**Work instructions**
The response must consist of the lines below from the one with "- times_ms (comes" through the one with "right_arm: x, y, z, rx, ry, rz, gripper", exactly as they appear and with both ends kept.
═══
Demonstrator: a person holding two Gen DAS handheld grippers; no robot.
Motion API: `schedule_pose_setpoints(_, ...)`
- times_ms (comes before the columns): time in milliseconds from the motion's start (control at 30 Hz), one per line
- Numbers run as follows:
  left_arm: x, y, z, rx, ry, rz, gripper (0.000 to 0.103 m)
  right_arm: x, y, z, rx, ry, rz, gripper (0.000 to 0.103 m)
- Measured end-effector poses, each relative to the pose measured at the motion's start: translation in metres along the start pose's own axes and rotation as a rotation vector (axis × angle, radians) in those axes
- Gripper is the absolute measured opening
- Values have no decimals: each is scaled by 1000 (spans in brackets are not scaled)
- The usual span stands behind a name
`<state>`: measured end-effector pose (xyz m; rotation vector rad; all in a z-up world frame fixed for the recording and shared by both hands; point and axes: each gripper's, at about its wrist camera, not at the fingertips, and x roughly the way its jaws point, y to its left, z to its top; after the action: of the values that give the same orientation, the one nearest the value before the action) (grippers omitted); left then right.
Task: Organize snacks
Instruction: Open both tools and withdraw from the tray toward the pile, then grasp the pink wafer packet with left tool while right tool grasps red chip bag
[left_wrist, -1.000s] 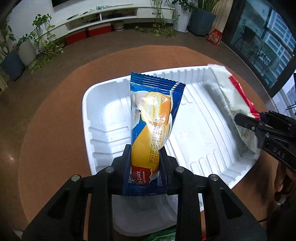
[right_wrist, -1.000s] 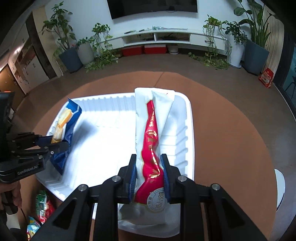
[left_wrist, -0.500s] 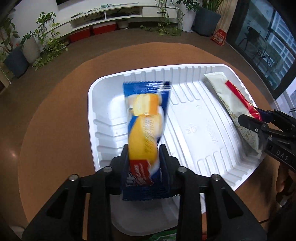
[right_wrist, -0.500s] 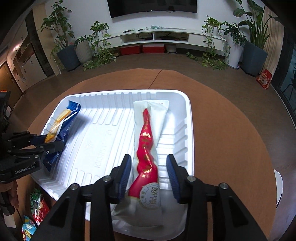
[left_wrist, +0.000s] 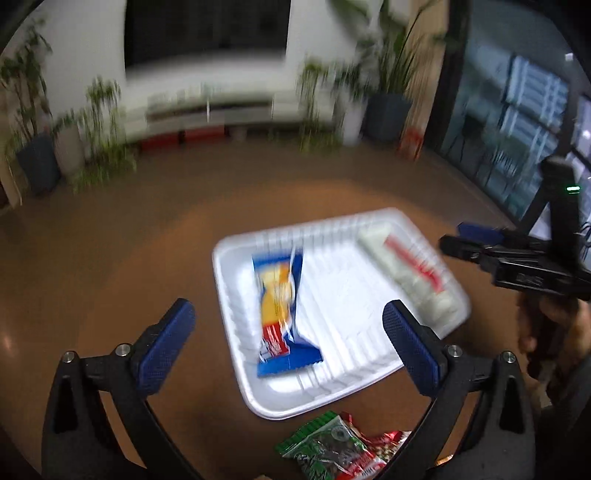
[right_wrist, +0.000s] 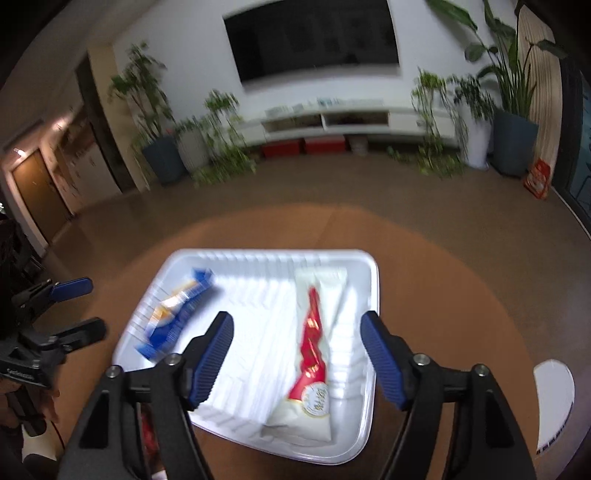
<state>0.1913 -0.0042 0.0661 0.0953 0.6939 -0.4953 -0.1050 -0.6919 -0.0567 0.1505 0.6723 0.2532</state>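
A white plastic tray (left_wrist: 347, 391) (right_wrist: 354, 439) sits on the round brown table. A blue and yellow cake packet (left_wrist: 282, 306) (right_wrist: 177, 314) lies at the tray's left side. A white and red snack packet (left_wrist: 410, 273) (right_wrist: 314, 347) lies at the tray's right side. My left gripper (left_wrist: 288, 328) is open and empty, raised above the tray's near edge. My right gripper (right_wrist: 297, 338) is open and empty, raised above the white and red packet. Each gripper also shows in the other's view, the right one (left_wrist: 476, 243) and the left one (right_wrist: 74, 306).
A green and red snack packet (left_wrist: 340, 446) lies on the table just in front of the tray. A white round object (right_wrist: 554, 398) sits at the table's right edge. Plants, a low TV shelf and a wall screen stand far behind.
Both grippers have opened and let go of their packets, which now lie in the tray. Both grippers have pulled up and back from the tray.
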Motion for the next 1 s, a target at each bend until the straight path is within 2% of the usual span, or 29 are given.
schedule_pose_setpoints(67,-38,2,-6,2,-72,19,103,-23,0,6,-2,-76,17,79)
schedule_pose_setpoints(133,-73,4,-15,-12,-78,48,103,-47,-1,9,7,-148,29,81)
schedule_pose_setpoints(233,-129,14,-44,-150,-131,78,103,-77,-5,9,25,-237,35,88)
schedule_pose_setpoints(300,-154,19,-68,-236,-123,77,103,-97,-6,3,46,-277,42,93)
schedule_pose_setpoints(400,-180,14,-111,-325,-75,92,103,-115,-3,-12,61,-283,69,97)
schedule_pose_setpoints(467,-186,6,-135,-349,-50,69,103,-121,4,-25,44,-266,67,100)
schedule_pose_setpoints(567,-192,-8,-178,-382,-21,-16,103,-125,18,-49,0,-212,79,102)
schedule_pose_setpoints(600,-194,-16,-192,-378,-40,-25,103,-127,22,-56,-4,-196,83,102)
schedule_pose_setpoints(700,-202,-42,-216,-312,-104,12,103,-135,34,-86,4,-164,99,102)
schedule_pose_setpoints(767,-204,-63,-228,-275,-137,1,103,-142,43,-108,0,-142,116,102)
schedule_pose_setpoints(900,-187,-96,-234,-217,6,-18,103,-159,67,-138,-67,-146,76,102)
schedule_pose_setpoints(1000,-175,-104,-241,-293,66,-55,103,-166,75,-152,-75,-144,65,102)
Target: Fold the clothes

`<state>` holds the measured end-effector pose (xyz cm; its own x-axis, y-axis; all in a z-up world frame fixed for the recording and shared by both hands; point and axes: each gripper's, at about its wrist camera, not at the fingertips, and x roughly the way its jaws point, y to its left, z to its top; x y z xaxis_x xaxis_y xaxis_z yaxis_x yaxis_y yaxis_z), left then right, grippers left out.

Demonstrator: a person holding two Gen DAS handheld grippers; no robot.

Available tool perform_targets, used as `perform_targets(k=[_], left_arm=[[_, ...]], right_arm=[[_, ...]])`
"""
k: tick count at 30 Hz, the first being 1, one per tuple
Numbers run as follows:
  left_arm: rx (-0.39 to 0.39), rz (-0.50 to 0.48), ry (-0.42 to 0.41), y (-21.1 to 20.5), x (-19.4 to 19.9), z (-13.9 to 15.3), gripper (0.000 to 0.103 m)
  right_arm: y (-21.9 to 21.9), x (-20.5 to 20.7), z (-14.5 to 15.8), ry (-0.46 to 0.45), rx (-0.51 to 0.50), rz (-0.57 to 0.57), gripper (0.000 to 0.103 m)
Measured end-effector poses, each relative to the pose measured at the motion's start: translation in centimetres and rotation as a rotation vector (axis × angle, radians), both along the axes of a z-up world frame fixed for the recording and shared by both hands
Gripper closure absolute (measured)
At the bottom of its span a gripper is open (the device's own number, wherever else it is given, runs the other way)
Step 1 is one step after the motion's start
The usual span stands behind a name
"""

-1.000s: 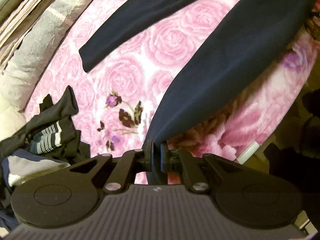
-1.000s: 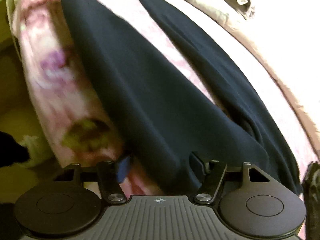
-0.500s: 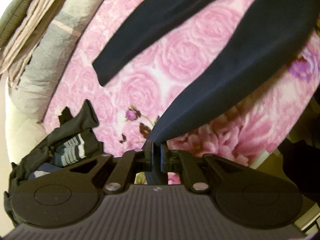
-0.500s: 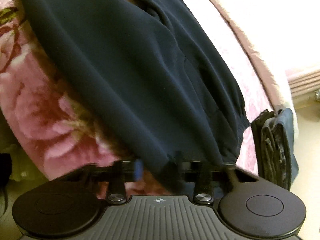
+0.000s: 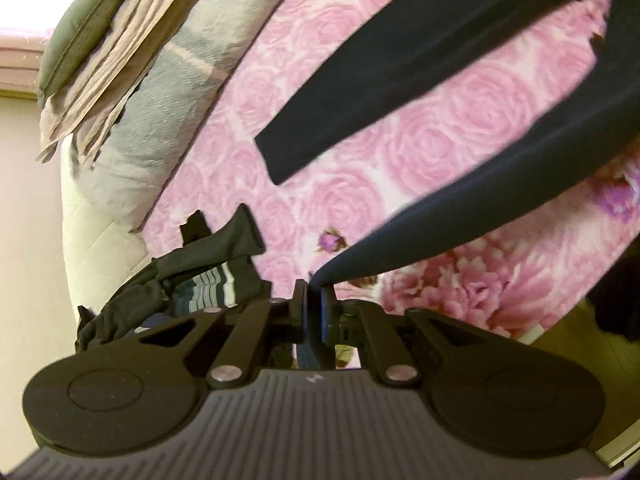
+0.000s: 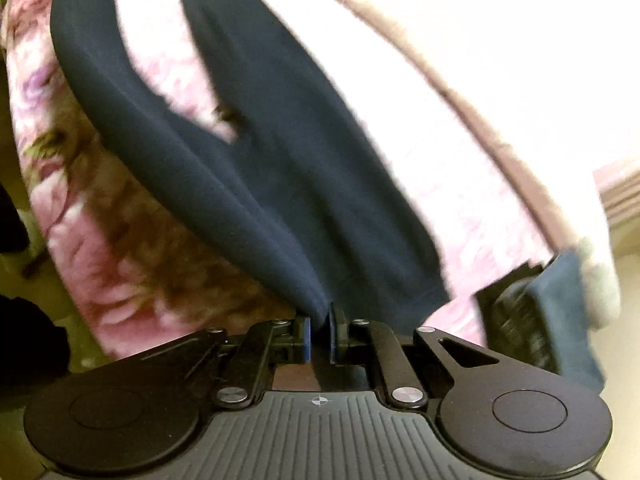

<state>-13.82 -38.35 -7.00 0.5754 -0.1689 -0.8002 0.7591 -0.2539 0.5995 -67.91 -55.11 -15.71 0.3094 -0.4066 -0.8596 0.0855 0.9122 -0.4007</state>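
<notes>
Dark navy trousers (image 5: 460, 64) lie spread on a pink rose-patterned bedspread (image 5: 360, 152). One leg lies flat across the bed. The hem of the other leg (image 5: 520, 184) is lifted off the bed, and my left gripper (image 5: 314, 294) is shut on it. In the right wrist view the same trousers (image 6: 280, 160) run away from the camera, and my right gripper (image 6: 319, 326) is shut on the waist end, which bunches between its pads. The picture there is blurred by motion.
A heap of dark clothes with a striped piece (image 5: 192, 280) sits at the bed's near left corner. Folded grey and beige bedding (image 5: 160, 92) lies along the far side. Another dark folded stack (image 6: 536, 312) rests at the right bed edge. The floor shows beyond the bed edge.
My right gripper's jaws were apart around the waist and have closed on it. Both grippers rose, the gripped leg lifting off the bed; more of the bed and bedding shows.
</notes>
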Motion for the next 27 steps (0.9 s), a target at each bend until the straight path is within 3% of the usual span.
perform_targets(k=[3, 9, 16, 19, 22, 24, 25, 26, 27], left_arm=[[0.017, 0.002, 0.003, -2.6, 1.8, 0.4, 0.098], [0.075, -0.044, 0.046, -10.8, 6.8, -1.7, 0.098], [0.170, -0.145, 0.134, -21.1, 11.6, -10.5, 0.098], [0.179, -0.184, 0.129, -24.3, 12.5, -14.7, 0.098], [0.161, -0.205, 0.111, -26.5, 13.6, -17.4, 0.098], [0.133, -0.188, 0.112, -27.5, 14.5, -18.1, 0.096], [0.121, -0.173, 0.111, -27.9, 15.0, -18.4, 0.095], [0.123, -0.164, 0.107, -28.1, 15.2, -18.7, 0.094], [0.124, -0.155, 0.103, -28.4, 15.5, -19.1, 0.092]], right_arm=[[-3.3, 2.2, 1.6, 0.013, -0.013, 0.050, 0.096], [-10.5, 8.5, 0.3, 0.057, -0.003, 0.090, 0.097], [-18.8, 14.5, -5.7, 0.112, 0.074, -0.004, 0.096], [-21.8, 15.9, -8.3, 0.118, 0.106, -0.077, 0.096], [-22.6, 16.0, -8.6, 0.099, 0.123, -0.168, 0.096], [-22.8, 15.9, -8.8, 0.100, 0.088, -0.224, 0.069], [-22.8, 15.9, -8.8, 0.104, 0.053, -0.255, 0.032], [-22.7, 15.7, -8.7, 0.099, 0.019, -0.292, 0.024], [-22.8, 15.3, -8.1, 0.071, 0.026, -0.329, 0.024]])
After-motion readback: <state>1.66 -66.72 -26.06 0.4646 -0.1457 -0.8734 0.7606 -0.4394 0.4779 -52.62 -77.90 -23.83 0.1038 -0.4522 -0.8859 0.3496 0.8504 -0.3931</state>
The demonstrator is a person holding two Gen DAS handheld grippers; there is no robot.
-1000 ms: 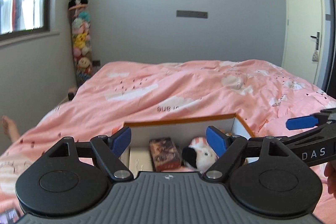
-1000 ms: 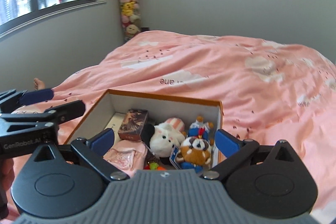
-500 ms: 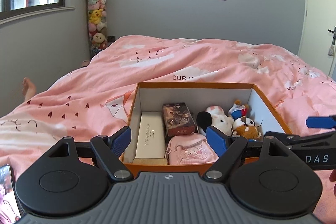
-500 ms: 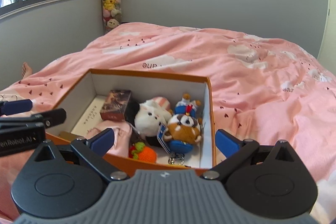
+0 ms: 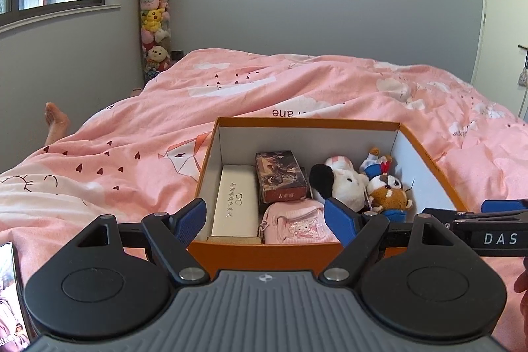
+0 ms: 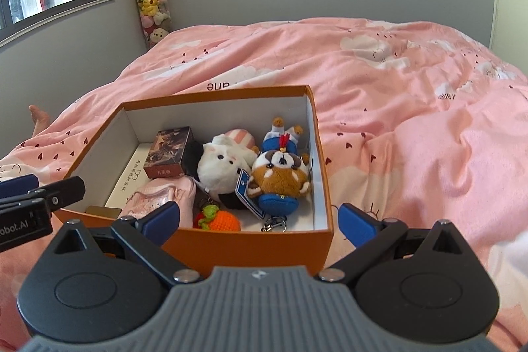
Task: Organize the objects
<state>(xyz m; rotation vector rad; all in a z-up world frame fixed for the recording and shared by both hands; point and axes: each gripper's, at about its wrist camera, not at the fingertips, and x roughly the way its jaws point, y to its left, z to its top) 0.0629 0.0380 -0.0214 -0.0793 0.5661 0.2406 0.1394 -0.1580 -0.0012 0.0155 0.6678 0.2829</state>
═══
**Result of this task**
- times_ms (comes before the columns): time in milliseconds from the motion's start (control at 30 Hz), one per line
- Numbers run as follows:
  left_arm: x, y, z, rx, ry, rz, gripper (0.000 to 0.103 m)
  right_arm: x, y, z, rx, ry, rz, gripper (0.000 to 0.103 m)

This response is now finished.